Town’s Voters Will Decide Casino’s Fate

What is rarer than a vote by a town’s residents to determine whether a tribal casino can go forward at an abandoned mall (l.). Such a vote could be scheduled in Elk Grove, California, now that a petition with 11,565 signatures have been turned in to put a city council action to a vote of the people.

Voters in the California town of Elk Grove in Sacramento County will have the extremely rare experience of deciding whether an Indian casino may be built in their town.

Elk Grove City Clerk Jason Lindgren has confirmed that the petitioners, who in November gathered 14,800 signatures, but only needed 8,896 valid ones, met that threshold with 11,565 verified signatures. The petition was certified at the city council’s January 11 meeting.

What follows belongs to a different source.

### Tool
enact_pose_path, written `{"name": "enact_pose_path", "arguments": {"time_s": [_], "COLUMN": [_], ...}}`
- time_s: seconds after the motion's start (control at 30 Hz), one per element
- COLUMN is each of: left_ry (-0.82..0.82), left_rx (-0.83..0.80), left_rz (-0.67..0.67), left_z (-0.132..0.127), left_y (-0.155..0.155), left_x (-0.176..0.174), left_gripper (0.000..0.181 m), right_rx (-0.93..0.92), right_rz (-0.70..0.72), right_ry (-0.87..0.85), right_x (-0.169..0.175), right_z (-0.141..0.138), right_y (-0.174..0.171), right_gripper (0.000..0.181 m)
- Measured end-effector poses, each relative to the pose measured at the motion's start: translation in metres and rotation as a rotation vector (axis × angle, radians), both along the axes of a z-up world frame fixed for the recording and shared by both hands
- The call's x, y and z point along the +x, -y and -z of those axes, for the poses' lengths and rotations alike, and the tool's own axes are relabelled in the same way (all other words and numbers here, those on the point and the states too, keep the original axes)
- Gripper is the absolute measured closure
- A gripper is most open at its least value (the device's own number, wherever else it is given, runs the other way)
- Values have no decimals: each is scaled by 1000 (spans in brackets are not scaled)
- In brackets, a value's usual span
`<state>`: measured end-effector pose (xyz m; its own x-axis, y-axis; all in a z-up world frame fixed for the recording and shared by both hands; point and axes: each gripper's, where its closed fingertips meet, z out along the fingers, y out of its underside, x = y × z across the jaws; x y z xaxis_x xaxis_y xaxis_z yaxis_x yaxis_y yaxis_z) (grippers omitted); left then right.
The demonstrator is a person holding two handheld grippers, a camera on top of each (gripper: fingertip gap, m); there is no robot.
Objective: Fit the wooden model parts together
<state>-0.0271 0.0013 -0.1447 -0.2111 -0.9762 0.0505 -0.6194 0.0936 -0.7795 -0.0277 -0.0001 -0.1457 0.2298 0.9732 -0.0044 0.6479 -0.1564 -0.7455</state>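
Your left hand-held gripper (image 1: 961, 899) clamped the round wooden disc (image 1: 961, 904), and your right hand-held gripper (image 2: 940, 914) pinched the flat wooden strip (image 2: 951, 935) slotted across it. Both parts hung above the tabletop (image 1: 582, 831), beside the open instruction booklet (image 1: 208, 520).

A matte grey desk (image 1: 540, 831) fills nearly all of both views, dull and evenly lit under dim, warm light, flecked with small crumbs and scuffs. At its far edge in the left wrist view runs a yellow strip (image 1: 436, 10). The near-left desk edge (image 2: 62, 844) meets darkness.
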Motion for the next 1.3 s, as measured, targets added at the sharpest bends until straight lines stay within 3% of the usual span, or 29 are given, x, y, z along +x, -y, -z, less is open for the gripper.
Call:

The voters will be deciding whether to confirm a decision made several months ago by the city council to allow the owner of a mall out of a development agreement with the city in which the Howard Hughes Co. would sell 36 acres of its Outlet Collection at Elk Grove mall property to the Wilton Rancheria Tribe for its proposed $400 million casino resort. Only unencumbered property may be put into trust by the Bureau of Indian Affairs for a tribe.

The tribe’s proposed casino, to be located near Highway 99, would include a 12-story hotel with 302 rooms, 2,000 slots, 84 gaming tables, and 30,000 square feet of event space. The Howard Hughes Co. has said that the casino is a vital part of finishing the mall.

The vote is expected to be scheduled for this summer. Unless the city council decides to voluntarily repeal its decision that it made October 12 of 2016. Otherwise it would be legally required to set a special election date. Currently the fact that the legal petition has been submitted suspends the council’s action. The council is expected to decide what to do at its January 25 meeting.

City Clerk Lindgren said, “Once that petition becomes certified then that continues the suspension of the ordinance. Once the petition is certified, then the city is at the decision point about what to do next.”

The initial campaign against the casino was led largely in secret until in December a filing with the state’s Fair Political Practices Commission revealed that Emeryville-based Knighted Ventures LLC was funding it. The company provides employees to card rooms in Sacramento—card rooms that would be at a significant disadvantage if an Indian casino were to open in Elk Grove. The card rooms are Parkwest Casino Lotus and Parkwest Casino Cordova.

However, an Elk Grove casino would also threaten the market share of several area Indian casinos that are within a 40-mile radius, including the United Auburn Indian Community’s Thunder Valley Casino Resort and the Red Hawk casino near Shingle Springs.

Tribal Chairman Raymond Hitchcock reacted to the certification of the signatures with this statement: “A campaign funded by gaming interests from outside Elk Grove is disingenuous and wrong. They don’t care about the people of Elk Grove. They care about protecting their business interests from fair market competition.”

Supporting the Elk Grove casino is Region Business, a consortium of building contractors. He said last week, “Now that people know who it is, and know that it is just an out-of-town card room … the response that we’ve seen from the community is an uproar.”

It is almost unheard of for a town’s voters to have the opportunity to vote up or down for a tribal casino. Normally that decision is made by the Bureau of Indian Affairs and the National Indian Gaming Commission, along with, to a less degree, the state legislature and the governor. Normally local residents have little or no say so.

Elk Grove Mayor Steve Ly told the Elk Grove Citizen that the casino is necessary for the mall to be completed. The city has been trying to get the mall completed for several years. “This casino may be our last chance to be able to save the mall,” he said.